The South Carolina Supreme Court Wednesday blocked the state from committing its first firing squad execution. Through the temporary stay, the planned execution of Richard Bernard Moore scheduled for April 29 has been put on hold. Moore was convicted and sentenced to death for the 1999 murder of a convenience store clerk, James Mahoney. The court said it will provide their reasoning in a detailed order at a later date.

Although the court denied his petition for a writ of habeas corpus earlier this month, it agreed last week to examine a legal challenge brought by Moore and three other death row inmates who have all reached their appeal limits. The inmates argue that electrocution and the firing squad are “barbaric” execution methods and ask the judge to examine prison officials’ claims that lethal injection drugs couldn’t be obtained for the executions instead. State officials have claimed that the hiatus between executions in the statethe last occurring in 2011—is due to the inability to acquire the lethal injection drugs. State officials say the last batch of lethal injection drugs expired in 2013.

To counteract this issue the South Carolina legislature passed Bill 200 in 2021, which made the electric chair the default method for execution. The bill allowed convicted persons to choose between firing squad and lethal injection options as alternatives, only if those options were available at the time of election. Moore had elected to be executed by firing squad, but later stated he was forced into the decision by state law, and found both options unconstitutional. His execution date was set after corrections officials made changes to the death chamber in an effort to accommodate the firing squad.

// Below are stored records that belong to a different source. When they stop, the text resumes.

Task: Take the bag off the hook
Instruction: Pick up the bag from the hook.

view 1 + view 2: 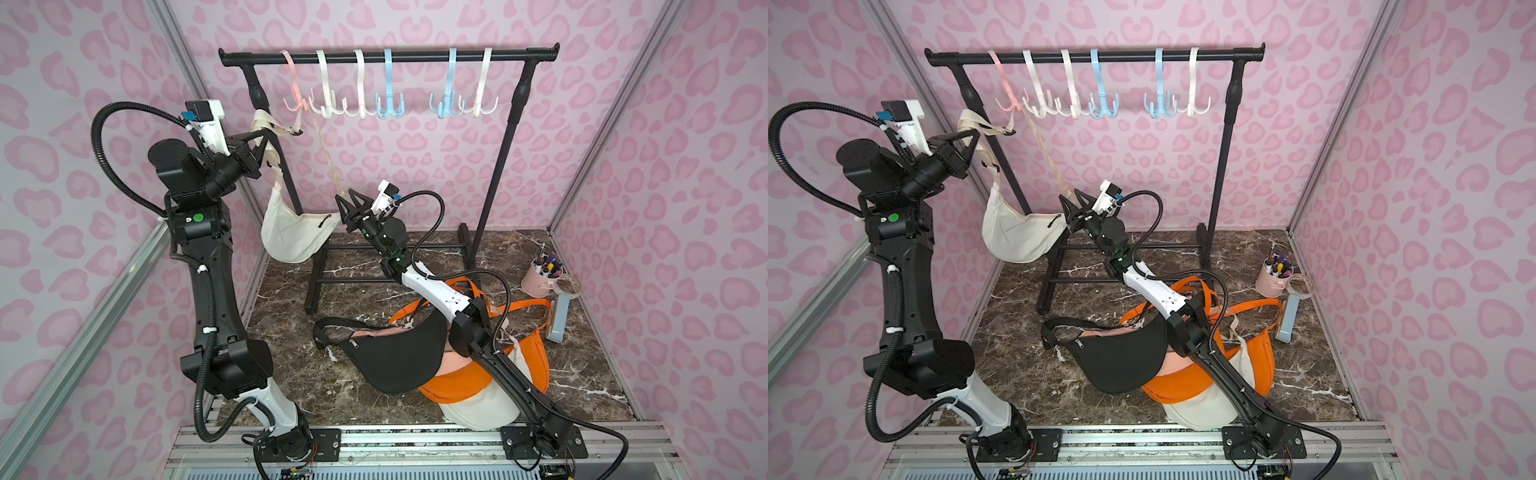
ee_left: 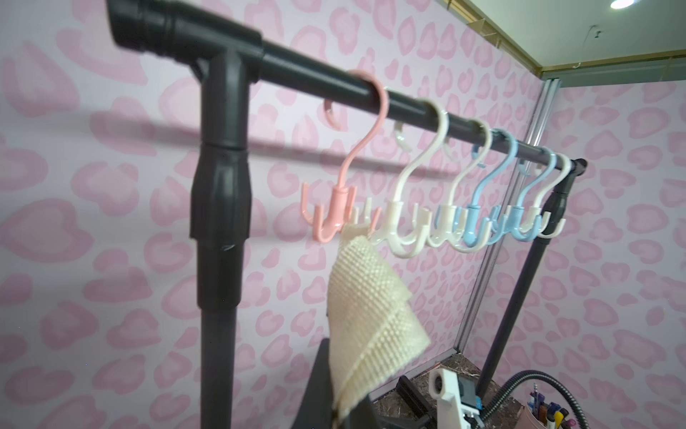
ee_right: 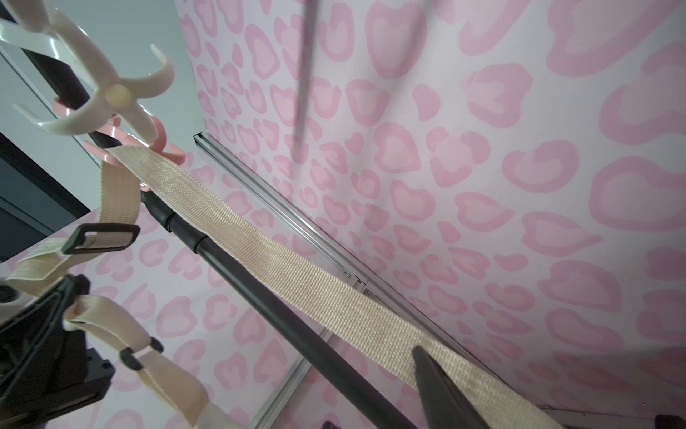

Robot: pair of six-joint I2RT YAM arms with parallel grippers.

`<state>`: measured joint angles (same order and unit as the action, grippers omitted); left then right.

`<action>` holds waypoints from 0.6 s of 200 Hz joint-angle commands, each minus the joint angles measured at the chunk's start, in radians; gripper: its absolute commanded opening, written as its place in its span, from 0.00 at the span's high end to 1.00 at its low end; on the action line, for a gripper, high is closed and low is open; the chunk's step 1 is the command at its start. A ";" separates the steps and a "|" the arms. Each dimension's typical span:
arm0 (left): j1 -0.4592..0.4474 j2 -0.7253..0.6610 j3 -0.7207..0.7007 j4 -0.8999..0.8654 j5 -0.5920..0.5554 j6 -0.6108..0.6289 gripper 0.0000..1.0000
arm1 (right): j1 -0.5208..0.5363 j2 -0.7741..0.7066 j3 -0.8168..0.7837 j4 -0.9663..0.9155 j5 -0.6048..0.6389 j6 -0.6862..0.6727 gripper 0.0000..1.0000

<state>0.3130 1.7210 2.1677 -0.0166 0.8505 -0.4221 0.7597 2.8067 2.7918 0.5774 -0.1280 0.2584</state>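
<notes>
A cream crescent bag [image 1: 291, 232] [image 1: 1017, 237] hangs in front of the rack's left post. Its beige strap [image 2: 371, 315] [image 3: 297, 271] is looped over the pink hook [image 1: 295, 104] [image 1: 1009, 104] [image 2: 334, 208] [image 3: 163, 145], the leftmost on the rail. My left gripper [image 1: 259, 139] [image 1: 971, 137] [image 2: 345, 405] is raised beside the post and shut on the strap's left run. My right gripper [image 1: 347, 199] [image 1: 1070, 203] [image 3: 371, 386] sits lower, at the bag's right end. Its jaws stand apart, and the strap's long run rests against one finger [image 3: 438, 390].
The black rack's rail [image 1: 390, 56] carries several more white and blue hooks. A black bag [image 1: 395, 357] and an orange bag [image 1: 457, 386] lie piled on the marble floor under my right arm. A pink cup of pens [image 1: 540, 278] stands at the right wall.
</notes>
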 commanded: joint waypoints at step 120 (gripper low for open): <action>-0.090 0.130 0.372 0.132 -0.256 -0.350 0.96 | 0.026 -0.038 -0.048 0.009 -0.038 0.096 0.44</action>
<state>0.2543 1.8374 2.5080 0.0010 0.6903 -0.6716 0.7834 2.7804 2.7575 0.5686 -0.1593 0.3473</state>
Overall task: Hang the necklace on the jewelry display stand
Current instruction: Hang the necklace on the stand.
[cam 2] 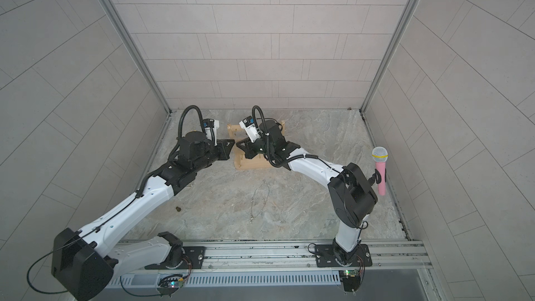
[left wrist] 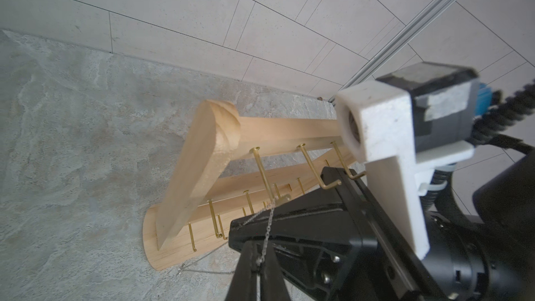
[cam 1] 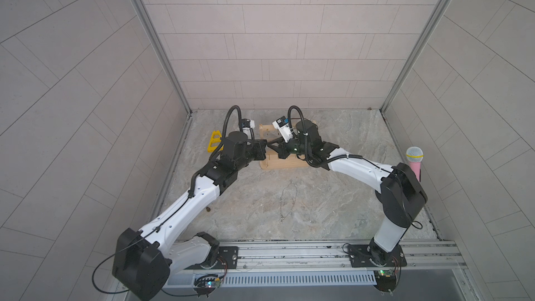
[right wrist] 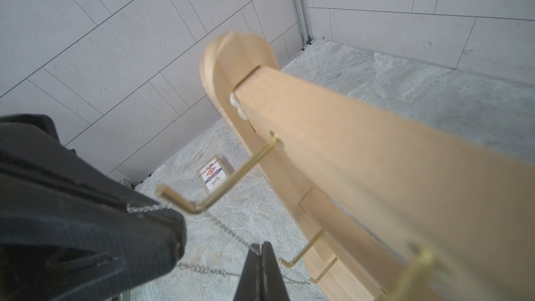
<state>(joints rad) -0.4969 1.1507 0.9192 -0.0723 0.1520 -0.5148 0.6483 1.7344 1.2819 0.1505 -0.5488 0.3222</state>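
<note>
Both arms meet at the end of the pale wooden jewelry display stand [cam 1: 285,164] nearer the left arm. The stand is upright on its oblong base towards the back of the grey stone-patterned counter [cam 1: 333,198].

The thin silver chain necklace [right wrist: 228,228] is off the counter and strung between the two arms. The left gripper [left wrist: 259,257] has its jaws clenched on one stretch of chain, and the right gripper [right wrist: 259,251] has its jaws clenched on another. The span between them lies across the bend of a long L-shaped brass hook [right wrist: 231,175] on the stand's top bar. A second thin chain [cam 1: 289,201] lies loose on the counter, well apart from the stand.

The step in hand looks like seating the chain and letting go. To do it well:

- **Seat the chain.** It should rest in the crook of the hook, behind the upturned tip, before either grip loosens.
- **Lower gently.** Bringing both grips down together, with only light tension, would settle it there. A hard pull could drag or tip so light a rack.
- **Release one side at a time.** Then the free length drops on its own side of the hook and does not slide off the tip.
- **Back away carefully.** Each pair of jaws should spread wide, then move away from the hook and not up past it, since a fine link can cling to a pad and lift the chain off again.
</note>
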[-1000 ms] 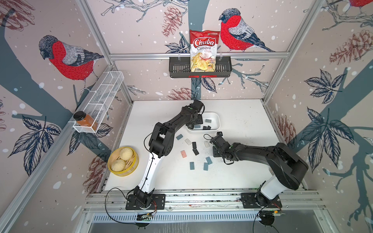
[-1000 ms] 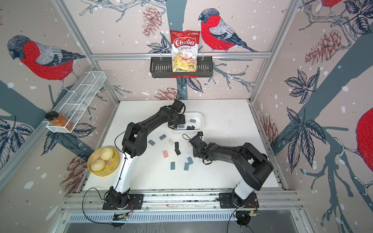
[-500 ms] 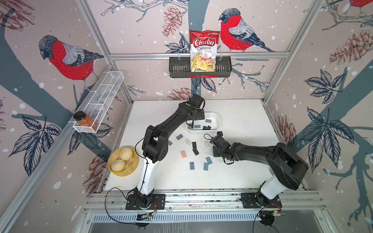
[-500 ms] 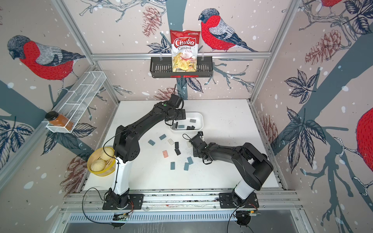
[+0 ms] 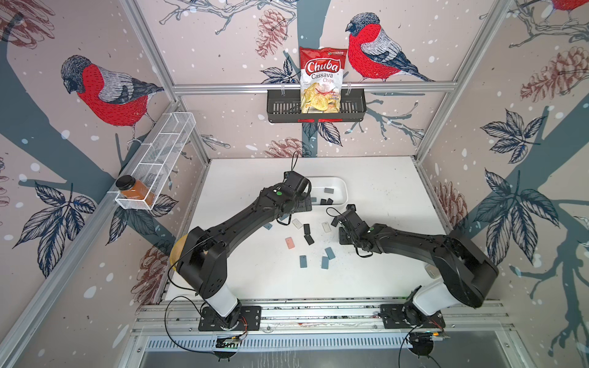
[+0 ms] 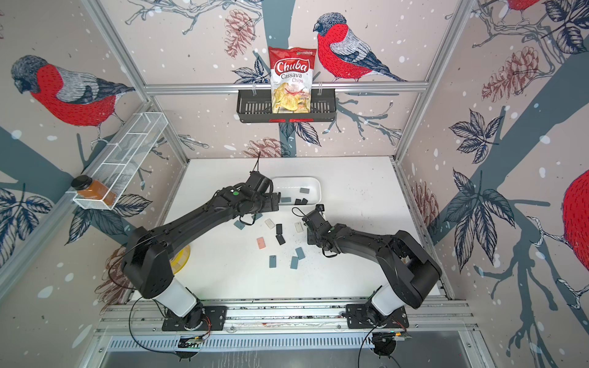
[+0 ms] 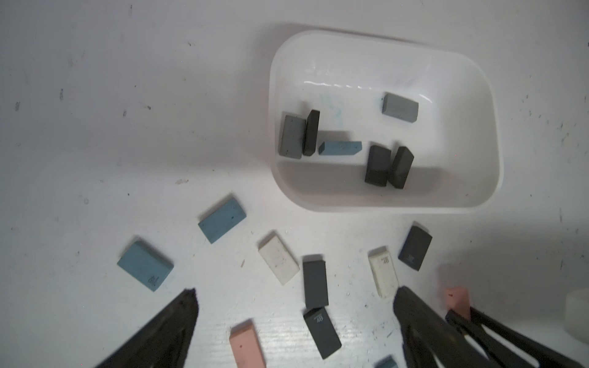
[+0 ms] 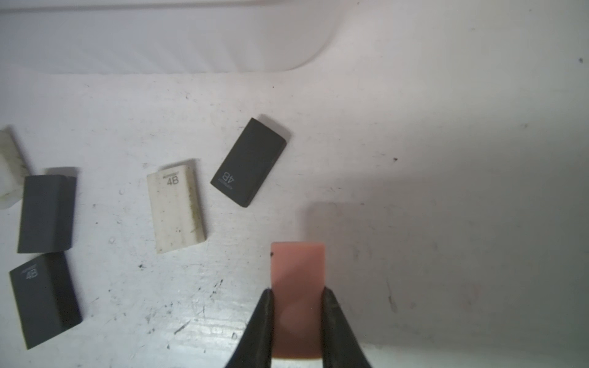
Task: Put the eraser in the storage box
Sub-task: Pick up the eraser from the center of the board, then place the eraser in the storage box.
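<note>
Erasers [image 5: 303, 261] in blue, black, white and pink lie scattered over the white bench [image 5: 382, 197], just in front of the storage box [image 7: 350, 194]. The box already holds six of them: two grey, one blue and three black.

The right hand [image 8: 298, 306] is pinched on a pink eraser [image 8: 298, 267], one fingertip on each long side. The eraser is short of the box and its shadow falls on the bench beside it. Between it and the box wall lie a black eraser [image 8: 248, 162] marked 4B and, next to that, a white eraser [image 8: 175, 207] with the same mark — both flat on the bench and apart from each other.

The left hand [image 7: 294, 294] stands wide and empty above the scattered pieces, near a second pink eraser [image 7: 247, 347]. In both top views the left arm [image 5: 242, 220] crosses over the box's near-left corner and hides part of it.

On the back wall a chips bag [image 5: 322, 79] stands in a black basket [image 5: 280, 106]. On the left wall, a jar [image 5: 134, 189] lies in the near end of a wire rack [image 5: 165, 140].
</note>
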You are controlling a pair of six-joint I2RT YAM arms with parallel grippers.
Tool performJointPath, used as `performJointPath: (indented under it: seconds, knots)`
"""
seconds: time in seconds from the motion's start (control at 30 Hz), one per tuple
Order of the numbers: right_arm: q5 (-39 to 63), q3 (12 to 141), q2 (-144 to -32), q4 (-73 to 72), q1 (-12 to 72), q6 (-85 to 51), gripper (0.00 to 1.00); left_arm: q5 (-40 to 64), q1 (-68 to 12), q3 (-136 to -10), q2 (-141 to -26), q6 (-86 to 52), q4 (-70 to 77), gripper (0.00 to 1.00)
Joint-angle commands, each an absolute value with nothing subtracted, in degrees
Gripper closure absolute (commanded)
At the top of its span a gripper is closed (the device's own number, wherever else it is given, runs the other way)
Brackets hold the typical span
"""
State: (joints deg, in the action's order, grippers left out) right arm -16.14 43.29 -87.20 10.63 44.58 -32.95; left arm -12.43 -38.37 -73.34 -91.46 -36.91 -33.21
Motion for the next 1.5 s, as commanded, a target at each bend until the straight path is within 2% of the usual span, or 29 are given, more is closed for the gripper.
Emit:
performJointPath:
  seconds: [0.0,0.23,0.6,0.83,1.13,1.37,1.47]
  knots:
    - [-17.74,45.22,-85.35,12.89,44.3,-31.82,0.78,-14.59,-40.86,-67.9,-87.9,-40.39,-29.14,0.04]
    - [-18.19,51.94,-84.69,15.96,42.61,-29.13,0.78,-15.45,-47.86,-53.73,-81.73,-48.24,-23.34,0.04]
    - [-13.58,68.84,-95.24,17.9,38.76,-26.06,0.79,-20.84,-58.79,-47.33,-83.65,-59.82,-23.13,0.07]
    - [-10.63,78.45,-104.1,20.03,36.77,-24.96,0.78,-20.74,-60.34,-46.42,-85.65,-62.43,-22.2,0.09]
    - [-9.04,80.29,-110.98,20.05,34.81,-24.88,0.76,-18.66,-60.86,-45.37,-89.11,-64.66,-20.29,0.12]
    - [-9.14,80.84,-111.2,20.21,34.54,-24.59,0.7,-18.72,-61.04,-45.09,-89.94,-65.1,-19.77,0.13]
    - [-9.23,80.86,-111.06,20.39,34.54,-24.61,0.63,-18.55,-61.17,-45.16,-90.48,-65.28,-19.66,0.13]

According to the Death Penalty Information Center, only eight states use the electric chair for executions, with only four allowing firing squads. The last firing squad execution came in Utah in 2010, and only three such executions have taken place in the US since 1976. Moore is asking a federal judge to consider whether these types of executions are unconstitutional and barred by the Eighth Amendment’s cruel and unusual punishment restriction. South Carolina currently has a death row population of 37.

Moore has been on death row for almost two decades after shooting Mahoney in the chest in Spartanburg, South Carolina. Moore’s lawyers claim that he could never have intended to kill anyone considering he entered the store without weapons on him. His attorneys plan to petition the US Supreme Court for a review on the proportionality of Moore’s sentence to his crime.